YOUR OBJECTIVE —
Reproduce each line of the material that follows, word for word.

---

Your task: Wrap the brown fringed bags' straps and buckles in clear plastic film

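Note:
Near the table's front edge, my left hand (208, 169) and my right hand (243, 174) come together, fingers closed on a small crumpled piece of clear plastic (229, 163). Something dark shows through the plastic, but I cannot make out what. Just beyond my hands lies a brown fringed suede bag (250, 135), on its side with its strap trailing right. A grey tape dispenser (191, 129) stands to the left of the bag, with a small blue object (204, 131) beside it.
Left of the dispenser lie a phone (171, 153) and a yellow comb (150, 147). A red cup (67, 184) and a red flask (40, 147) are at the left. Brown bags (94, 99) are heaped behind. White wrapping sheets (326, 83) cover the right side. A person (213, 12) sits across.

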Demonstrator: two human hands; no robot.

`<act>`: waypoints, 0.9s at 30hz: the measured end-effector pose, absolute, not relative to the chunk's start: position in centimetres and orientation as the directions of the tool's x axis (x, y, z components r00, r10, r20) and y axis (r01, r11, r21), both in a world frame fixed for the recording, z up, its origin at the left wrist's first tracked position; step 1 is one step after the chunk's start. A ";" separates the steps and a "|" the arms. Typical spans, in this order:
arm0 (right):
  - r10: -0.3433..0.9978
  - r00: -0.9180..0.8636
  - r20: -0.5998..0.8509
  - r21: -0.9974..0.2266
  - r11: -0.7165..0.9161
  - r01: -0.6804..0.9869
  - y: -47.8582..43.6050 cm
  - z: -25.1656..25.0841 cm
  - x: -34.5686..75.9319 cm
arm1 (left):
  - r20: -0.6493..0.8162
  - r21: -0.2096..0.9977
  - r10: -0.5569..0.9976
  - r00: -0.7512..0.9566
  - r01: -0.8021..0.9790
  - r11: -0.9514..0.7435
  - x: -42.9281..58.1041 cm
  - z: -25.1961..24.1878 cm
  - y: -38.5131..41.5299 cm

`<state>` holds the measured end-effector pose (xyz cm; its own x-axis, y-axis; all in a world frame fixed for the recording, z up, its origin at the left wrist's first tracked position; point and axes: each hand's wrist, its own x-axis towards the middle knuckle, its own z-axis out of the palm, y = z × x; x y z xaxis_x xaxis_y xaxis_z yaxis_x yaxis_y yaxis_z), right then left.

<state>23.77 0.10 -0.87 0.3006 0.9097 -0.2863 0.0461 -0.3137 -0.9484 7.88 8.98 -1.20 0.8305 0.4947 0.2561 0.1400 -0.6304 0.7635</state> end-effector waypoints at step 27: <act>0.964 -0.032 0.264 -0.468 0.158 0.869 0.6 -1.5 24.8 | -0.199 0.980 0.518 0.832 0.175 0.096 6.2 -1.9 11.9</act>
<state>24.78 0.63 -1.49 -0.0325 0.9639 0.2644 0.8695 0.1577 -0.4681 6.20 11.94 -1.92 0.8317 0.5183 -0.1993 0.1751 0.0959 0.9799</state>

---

EXERCISE RESPONSE —
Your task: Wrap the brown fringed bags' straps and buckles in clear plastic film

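Note:
Near the table's front edge, my left hand (208, 169) and my right hand (243, 174) come together, fingers closed on a small crumpled piece of clear plastic (229, 163). Something dark shows through the plastic, but I cannot make out what. Just beyond my hands lies a brown fringed suede bag (250, 135), on its side with its strap trailing right. A grey tape dispenser (191, 129) stands to the left of the bag, with a small blue object (204, 131) beside it.
Left of the dispenser lie a phone (171, 153) and a yellow comb (150, 147). A red cup (67, 184) and a red flask (40, 147) are at the left. Brown bags (94, 99) are heaped behind. White wrapping sheets (326, 83) cover the right side. A person (213, 12) sits across.
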
Demonstrator: two human hands; no robot.

`<act>`: waypoints, 0.9s at 30hz: the measured end-effector pose, absolute, not relative to the chunk's start: position in centimetres and orientation as the directions of the tool's x axis (x, y, z components r00, r10, r20) and y axis (r01, r11, r21), both in a world frame fixed for the recording, z up, its origin at the left wrist's first tracked position; step 1 is one step after the chunk's start. A ";" separates the steps and a "|" the arms. Typical spans, in this order:
arm0 (right):
  - r10: -0.3433..0.9978
  - r00: -0.9180..0.8636
  - r20: -0.5998..0.8509
  - r21: -0.9974..0.2266
  - r11: -0.7165..0.9161
  - r01: -0.6804..0.9869
  - y: -47.8582..43.6050 cm
  - z: -25.1656..25.0841 cm
  - x: -34.5686..75.9319 cm
arm1 (left):
  - r20: -0.6493..0.8162
  - r21: -0.2096..0.9977
  - r10: -0.5569..0.9976
  - r00: -0.7512..0.9566
  - r01: -0.8021..0.9790
  - r11: -0.9514..0.7435
  - x: -42.9281..58.1041 cm
  - z: -25.1961..24.1878 cm
  - y: -38.5131..41.5299 cm

`<state>` holds the measured end-effector pose (xyz cm; its own x-axis, y-axis; all in a world frame fixed for the recording, z up, its origin at the left wrist's first tracked position; point and axes: each hand's wrist, its own x-axis towards the middle knuckle, its own z-axis out of the palm, y = z × x; x y z xaxis_x xaxis_y xaxis_z yaxis_x yaxis_y yaxis_z), right then left.

<state>23.77 0.10 -0.87 0.3006 0.9097 -0.2863 0.0461 -0.3137 -0.9484 7.88 8.98 -1.20 0.8305 0.4947 0.2561 0.1400 -0.6304 0.7635</state> end-effector waypoints at step 27: <act>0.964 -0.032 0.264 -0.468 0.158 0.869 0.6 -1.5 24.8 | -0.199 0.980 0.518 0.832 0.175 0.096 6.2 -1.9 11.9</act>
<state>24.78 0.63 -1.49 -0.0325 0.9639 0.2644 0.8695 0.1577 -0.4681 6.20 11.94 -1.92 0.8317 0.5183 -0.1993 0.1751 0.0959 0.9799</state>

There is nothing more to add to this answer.